In a world that seemed so gloomy so much of the time, there needed to be something to lighten the mood every once in a while. Lorne, of course. Almost always bright and cheerful, Lorne gave a perfect amount of lightness to a show that, for the most part, was pretty dreary.
Of course, Lorne's story wasn't always handled well, and I feel like his character took quite a few misteps. It really seems as though the writers honestly didn't know what to do with him. He was too popular to get rid of, and yet too odd to really fit into the story they were making. But I'll get to that in a moment. First, let's start with his introduction.
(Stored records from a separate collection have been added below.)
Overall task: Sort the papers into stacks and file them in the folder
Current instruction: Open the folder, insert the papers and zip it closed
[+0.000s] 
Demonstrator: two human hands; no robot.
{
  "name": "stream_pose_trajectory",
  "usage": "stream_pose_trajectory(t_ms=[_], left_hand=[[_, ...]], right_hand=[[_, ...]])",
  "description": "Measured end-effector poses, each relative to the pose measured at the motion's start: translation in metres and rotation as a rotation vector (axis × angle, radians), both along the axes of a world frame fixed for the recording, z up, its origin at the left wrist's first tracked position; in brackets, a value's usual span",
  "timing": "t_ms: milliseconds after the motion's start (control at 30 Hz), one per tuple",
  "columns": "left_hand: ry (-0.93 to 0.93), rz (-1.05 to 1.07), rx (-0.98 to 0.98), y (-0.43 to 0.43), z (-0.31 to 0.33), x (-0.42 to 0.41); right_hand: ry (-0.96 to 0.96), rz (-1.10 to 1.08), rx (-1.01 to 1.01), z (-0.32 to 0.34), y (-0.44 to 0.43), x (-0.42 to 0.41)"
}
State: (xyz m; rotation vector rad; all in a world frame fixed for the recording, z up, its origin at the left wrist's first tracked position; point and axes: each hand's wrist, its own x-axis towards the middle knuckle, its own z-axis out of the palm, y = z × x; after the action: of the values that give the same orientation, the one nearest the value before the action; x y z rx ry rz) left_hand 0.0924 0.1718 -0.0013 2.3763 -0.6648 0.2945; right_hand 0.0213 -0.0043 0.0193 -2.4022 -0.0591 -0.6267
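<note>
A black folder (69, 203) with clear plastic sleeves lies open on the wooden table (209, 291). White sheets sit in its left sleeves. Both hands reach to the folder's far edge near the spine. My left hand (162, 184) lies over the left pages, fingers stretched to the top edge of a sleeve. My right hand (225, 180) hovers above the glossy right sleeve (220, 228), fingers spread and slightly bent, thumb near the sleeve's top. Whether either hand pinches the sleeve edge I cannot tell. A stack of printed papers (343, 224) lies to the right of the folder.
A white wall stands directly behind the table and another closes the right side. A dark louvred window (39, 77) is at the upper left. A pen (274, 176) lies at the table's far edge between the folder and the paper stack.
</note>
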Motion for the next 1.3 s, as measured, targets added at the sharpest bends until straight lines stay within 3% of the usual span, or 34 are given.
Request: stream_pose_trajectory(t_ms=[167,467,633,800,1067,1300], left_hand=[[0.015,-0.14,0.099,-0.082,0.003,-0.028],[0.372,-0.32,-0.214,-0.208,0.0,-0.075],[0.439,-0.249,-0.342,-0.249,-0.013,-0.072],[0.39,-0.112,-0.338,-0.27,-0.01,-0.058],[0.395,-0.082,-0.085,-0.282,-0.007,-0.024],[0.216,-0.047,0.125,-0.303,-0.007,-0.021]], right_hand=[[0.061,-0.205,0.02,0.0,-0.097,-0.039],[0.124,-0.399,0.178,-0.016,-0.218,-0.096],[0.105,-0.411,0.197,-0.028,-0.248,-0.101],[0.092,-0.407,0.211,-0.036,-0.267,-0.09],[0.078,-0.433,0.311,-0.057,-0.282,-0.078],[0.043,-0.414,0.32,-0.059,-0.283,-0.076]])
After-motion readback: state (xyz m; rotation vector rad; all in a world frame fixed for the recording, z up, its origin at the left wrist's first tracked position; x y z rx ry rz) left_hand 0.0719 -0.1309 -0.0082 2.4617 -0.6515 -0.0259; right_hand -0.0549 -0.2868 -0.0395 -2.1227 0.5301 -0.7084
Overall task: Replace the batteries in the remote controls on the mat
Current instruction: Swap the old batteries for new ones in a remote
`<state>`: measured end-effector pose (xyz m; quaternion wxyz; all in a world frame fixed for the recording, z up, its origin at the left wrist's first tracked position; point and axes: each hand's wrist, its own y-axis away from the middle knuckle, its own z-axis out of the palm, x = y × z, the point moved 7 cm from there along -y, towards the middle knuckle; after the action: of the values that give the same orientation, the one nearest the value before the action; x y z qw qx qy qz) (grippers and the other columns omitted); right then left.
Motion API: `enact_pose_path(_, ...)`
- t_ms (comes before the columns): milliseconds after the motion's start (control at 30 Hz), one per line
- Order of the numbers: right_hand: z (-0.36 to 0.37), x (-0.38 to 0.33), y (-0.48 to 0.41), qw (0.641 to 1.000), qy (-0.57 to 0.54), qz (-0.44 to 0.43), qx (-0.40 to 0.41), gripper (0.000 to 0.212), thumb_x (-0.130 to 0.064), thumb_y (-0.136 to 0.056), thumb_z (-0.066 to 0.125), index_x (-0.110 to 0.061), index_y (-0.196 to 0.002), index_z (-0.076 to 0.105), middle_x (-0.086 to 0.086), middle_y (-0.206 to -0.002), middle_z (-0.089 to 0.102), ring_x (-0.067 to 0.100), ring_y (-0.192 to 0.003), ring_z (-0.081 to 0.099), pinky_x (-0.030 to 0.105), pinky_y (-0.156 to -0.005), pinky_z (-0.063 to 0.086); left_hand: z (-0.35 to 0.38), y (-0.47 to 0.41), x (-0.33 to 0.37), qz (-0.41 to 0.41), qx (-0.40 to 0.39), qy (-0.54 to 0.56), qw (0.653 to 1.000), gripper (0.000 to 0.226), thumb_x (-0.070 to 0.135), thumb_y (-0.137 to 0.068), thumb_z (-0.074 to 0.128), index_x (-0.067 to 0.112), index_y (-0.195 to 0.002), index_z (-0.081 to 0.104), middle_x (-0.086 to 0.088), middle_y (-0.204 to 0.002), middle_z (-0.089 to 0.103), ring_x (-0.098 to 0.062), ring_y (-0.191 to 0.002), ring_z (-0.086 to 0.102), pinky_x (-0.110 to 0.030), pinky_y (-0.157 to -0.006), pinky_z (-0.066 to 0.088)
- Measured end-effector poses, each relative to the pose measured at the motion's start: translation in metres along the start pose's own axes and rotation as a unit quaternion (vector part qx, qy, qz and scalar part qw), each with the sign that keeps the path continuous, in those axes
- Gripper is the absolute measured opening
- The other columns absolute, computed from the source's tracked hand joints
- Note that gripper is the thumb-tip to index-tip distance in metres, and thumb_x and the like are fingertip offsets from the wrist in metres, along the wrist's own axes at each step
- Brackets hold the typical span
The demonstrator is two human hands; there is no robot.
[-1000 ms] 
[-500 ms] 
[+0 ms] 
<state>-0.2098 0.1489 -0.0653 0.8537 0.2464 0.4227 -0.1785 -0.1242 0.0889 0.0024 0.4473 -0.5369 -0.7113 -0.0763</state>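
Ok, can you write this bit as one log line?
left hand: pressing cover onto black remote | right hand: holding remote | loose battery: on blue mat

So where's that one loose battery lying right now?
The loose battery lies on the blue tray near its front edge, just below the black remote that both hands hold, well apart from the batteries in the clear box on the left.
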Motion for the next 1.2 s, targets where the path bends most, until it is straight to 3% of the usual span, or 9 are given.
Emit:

Lorne is first introduced as the host of a demon-karaoke bar, Caritas (latin for charity) in the first episode of Season Two. He plays a very interesting role in this season, and I honestly feel like Season Two is his strongest season. He is essentially a plot device, there to keep Angel on his path. By reading his aura, Lorne can tell whether Angel is doing what he should be doing, according to the Powers that Be. This is extremely important in this season, as the main plot arc is about Angel abandoning the ideals and principles he's always stood for, and very much going off his path. In his single minded obsession with destroying Wolfram & Hart and evil in general, Angel forgets what really matters: helping the helpless. He spirals out of control in a self destructive vendetta, that ultimately leads nowhere, because, as Holland Manners points out, evil endures and can never be truly destroyed.
Lorne, then, has a very clear purpose in Season Two. His job is point out that Angel is going about things the wrong way and is definitely not on the right path. Many times throughout the beginning of the season, Lorne warns Angel that if he keeps doing things the way he's doing them, some bad stuff is going to go down. Of course, Angel ignores his advice and ultimately ends up regretting his actions. Lorne essentially gives us a way to examine Angel's actions and is someone who is very able to point out what he is doing wrong. This is, in my opinion, a brilliant way to highlight exactly why Angel's vendetta is a bad thing.
The other simple fact is the Lorne is such a fun character to watch. He and Angel have fantastic chemistry together, and their interaction is definitely the high point of Happy Anniversary (2x13), an otherwise forgettable episode. His charming antics are very disarming of Angel, and are a perfect way to lighten up an otherwise dark storyline.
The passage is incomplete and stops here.